YEAH! YEAY!YEAY! I made it through the holidays! Happy New Year!! Hope everyone had a great holiday and that 2011 will bring great things to you and your family. Another season finished and I have to say that New Years went better than Christmas. We had a gathering of around 30 or 40 people for dinner at the lake and I made it through without too much trouble. I stayed for as much as I could handle and then left. I know when to draw the line and I now know that for my own comfort, I have to do whatever it takes to be comfortable. If that means leaving in the middle then that’s what it takes! I have to say that this has been a really good holiday even though I’m fighting a fare amount of pain. Being able to spend so much time with the family has been great.
Now it’s back to the regular schedulefor a bit before our holiday. I really get the feeling that this year is going to be different. I’m believing that 2011 is going to be a year filled with good things. Last year wasn’t an easy year for our family, so it’s time to bounce back and have a great year. I’m more motivated than ever to fight this disease and I really believe that this is going to be a year where I see my CRPS change. I want this to be a year filled with good reports instead of all the bad ones. It’s time for a year where I gain the upper hand on CRPS. I’m tired of all the swings from feeling good to feeling bad, and not knowing how I’m going to feel from one day to the next. It’s time to start taking control over this disease.
I know that there isn’t a cure for this disease at the moment.

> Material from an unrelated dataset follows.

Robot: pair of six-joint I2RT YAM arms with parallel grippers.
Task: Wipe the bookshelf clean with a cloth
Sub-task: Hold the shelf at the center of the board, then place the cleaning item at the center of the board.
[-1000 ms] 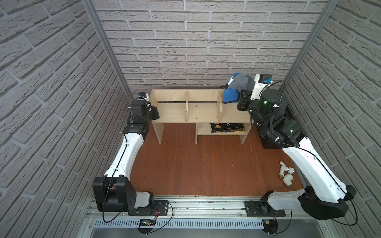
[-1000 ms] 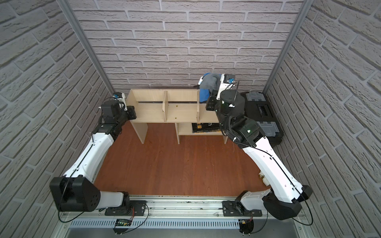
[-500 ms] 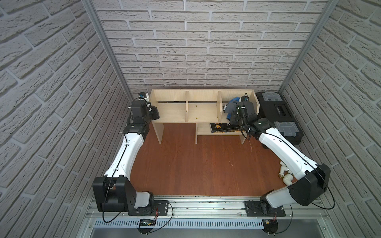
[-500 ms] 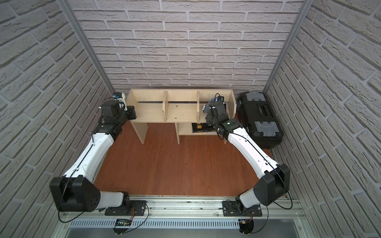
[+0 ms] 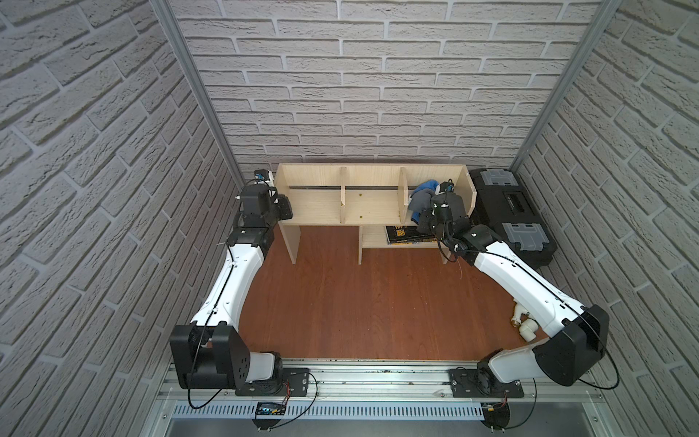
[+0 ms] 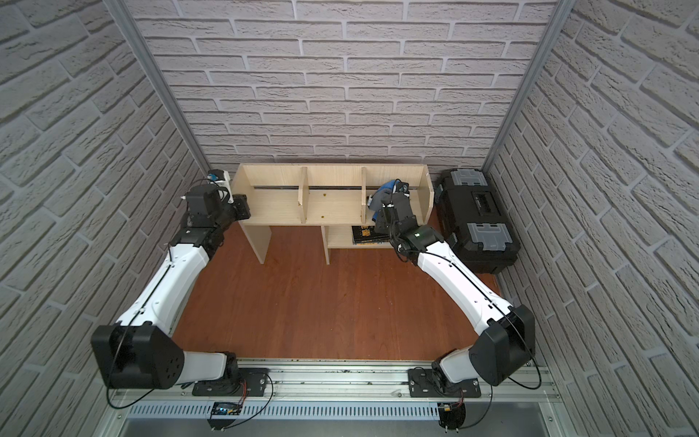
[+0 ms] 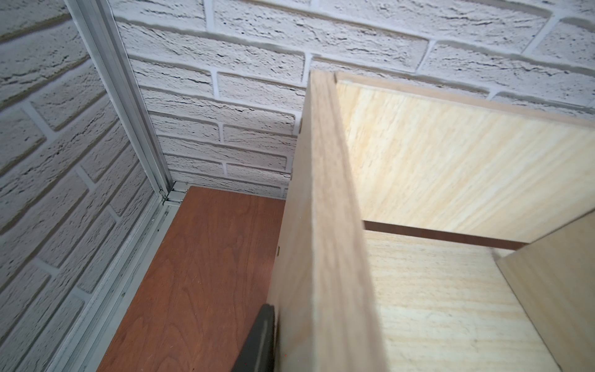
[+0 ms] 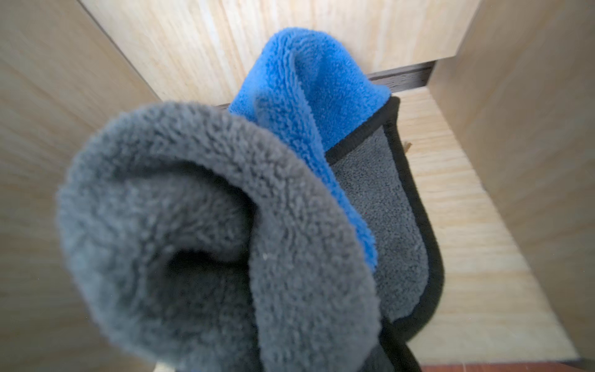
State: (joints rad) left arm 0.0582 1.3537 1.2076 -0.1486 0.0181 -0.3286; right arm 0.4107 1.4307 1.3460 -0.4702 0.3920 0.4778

However like I’ve said before you can choose to stop fighting and let life pass you by, or you can stand up and fight. I’ve decided that I’m going to focus on enjoying life more and trying to discover where my true limitations lay. So often we shut down and say that we can’t do something because the pain is too intense. Instead of trying to do what we want to do, we let the fear of the pain stop us from doing what it is that we want to do. Doing things like going out to a concert, or even going to watch your daughter’s soccer game can be hard to do because the noise often bothers us. So right away we are quick to shut down and not do those things because the pain increases. Have you ever stopped and thought about doing the things that you want to do in a different way? Or do you let the pain stop you in your tracks?
What I’m talking about is so often we just let the pain win. Then after the pain has won we get upset that we can’t do something and it’s hard to be positive. In our mind we start saying things like ” I can’t do this ” , or even “I’ll never be able to do that”. What happens is that we start to believe these messages, and we stop trying to fight to overcome the obstacles that we face. I’m not saying that there aren’t real physical limitations, but what I’m saying is that you can’t be scared to stand up and try to overcome some of the things that your pain has control over. For example noise makes my pain worse, so it limits me in what types of environments I can be in. Things like family gatherings, going to my daughters soccer games, or even going to concerts can all be hard for me to take part in because of noise. So now I’m looking for ways to get around the noise because if I can the pain won’t be as bad. Earplugs are a great investment!! Don’t just say the pain is to great and give up! If you do this the pain wins every time.
You may or may not be successful in overcoming the painbut just getting into the habit of doing this, helps you to develop a positive attitude. I also ask God to give me the strength to stand up against the pain. Without His help along the way, I wouldn’t have the attitude that I do. I want my life to be better than what it is, and with Gods help I’ll get there. I’m going to challenge myself more this year to see a breakthrough. That starts with looking at some of my challenges and seeing what I can do to overcome some of them.
We need to have a no quit attitude, not some of the time but all of the time! If your having a bad day then touch base with someone who understands what your going through, and can help you refocus. We need to be there to support each other and help each other. Don’t think that you have to be alone as you go through this because you aren’t. Feel free to contact me if you want, because every person that suffers from CRPS is a friend of mine. We can help each other and support each other through this season in our life.
Where are you at personally with your CRPS? Are you still in shock asking yourself why is this happening to me? Do you ever sit around asking yourself if things will be this way twenty years from now? Do you ever get tired of letting the pain win all the time? Then make a decision that you aren’t going to let it win this year! Nobody ever said we were going to have an easy time getting better! It’s going to take a bit of hard work and there are going to be lots of tests along the way. I’ve decided that this is going to be the year that we take back our lives does anyone want to join that fight with me?